• _Assignment_
Please print the listing that follows word for word, but skip any pictures it holds.

• _Input data_
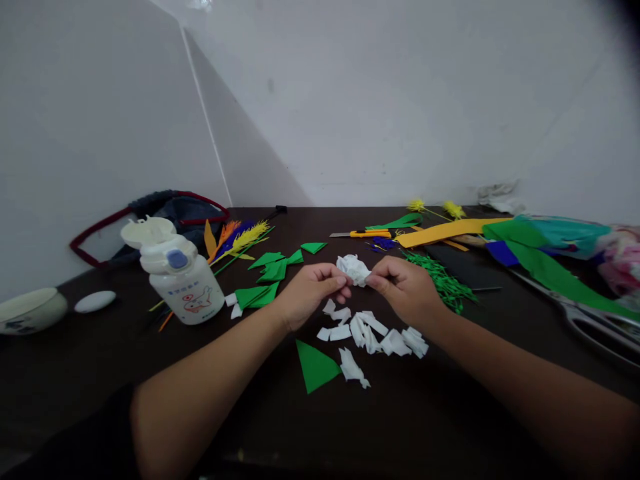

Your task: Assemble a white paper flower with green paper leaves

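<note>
A crumpled piece of white paper is held up between my two hands over the dark table. On its left side my left hand pinches it with thumb and fingers. The fingertips of my right hand grip its lower right edge. Below the hands lie several cut white paper strips. Nearer to me are a torn white piece and a green paper triangle. Folded green paper pieces lie beyond my left hand.
A white bottle with its lid up stands left, near a bowl and a white oval object. A utility knife with blade out lies behind. Scissors, a yellow strip and green stems are right.
</note>
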The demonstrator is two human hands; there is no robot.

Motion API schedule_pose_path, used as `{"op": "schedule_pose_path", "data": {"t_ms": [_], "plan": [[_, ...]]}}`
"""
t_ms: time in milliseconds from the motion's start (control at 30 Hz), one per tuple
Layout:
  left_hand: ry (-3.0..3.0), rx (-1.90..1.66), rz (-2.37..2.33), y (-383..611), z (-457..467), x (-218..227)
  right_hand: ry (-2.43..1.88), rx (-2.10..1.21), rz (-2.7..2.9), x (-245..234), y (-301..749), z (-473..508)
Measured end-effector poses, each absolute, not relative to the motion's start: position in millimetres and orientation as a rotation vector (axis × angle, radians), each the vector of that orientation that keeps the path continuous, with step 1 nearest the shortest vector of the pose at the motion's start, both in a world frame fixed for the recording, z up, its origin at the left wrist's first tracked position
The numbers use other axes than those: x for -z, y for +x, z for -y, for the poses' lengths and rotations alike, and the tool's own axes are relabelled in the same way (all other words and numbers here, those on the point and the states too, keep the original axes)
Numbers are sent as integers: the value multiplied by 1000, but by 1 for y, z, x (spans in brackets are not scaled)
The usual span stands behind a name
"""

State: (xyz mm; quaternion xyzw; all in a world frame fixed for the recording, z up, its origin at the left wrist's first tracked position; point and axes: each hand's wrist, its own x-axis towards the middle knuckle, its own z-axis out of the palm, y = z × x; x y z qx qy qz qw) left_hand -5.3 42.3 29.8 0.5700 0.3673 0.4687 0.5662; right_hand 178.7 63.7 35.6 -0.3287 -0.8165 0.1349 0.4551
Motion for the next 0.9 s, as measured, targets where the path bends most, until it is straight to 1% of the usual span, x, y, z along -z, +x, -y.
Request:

• _Answer to the exercise_
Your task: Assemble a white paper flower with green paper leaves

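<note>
A crumpled piece of white paper is held up between my two hands over the dark table. On its left side my left hand pinches it with thumb and fingers. The fingertips of my right hand grip its lower right edge. Below the hands lie several cut white paper strips. Nearer to me are a torn white piece and a green paper triangle. Folded green paper pieces lie beyond my left hand.
A white bottle with its lid up stands left, near a bowl and a white oval object. A utility knife with blade out lies behind. Scissors, a yellow strip and green stems are right.
</note>
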The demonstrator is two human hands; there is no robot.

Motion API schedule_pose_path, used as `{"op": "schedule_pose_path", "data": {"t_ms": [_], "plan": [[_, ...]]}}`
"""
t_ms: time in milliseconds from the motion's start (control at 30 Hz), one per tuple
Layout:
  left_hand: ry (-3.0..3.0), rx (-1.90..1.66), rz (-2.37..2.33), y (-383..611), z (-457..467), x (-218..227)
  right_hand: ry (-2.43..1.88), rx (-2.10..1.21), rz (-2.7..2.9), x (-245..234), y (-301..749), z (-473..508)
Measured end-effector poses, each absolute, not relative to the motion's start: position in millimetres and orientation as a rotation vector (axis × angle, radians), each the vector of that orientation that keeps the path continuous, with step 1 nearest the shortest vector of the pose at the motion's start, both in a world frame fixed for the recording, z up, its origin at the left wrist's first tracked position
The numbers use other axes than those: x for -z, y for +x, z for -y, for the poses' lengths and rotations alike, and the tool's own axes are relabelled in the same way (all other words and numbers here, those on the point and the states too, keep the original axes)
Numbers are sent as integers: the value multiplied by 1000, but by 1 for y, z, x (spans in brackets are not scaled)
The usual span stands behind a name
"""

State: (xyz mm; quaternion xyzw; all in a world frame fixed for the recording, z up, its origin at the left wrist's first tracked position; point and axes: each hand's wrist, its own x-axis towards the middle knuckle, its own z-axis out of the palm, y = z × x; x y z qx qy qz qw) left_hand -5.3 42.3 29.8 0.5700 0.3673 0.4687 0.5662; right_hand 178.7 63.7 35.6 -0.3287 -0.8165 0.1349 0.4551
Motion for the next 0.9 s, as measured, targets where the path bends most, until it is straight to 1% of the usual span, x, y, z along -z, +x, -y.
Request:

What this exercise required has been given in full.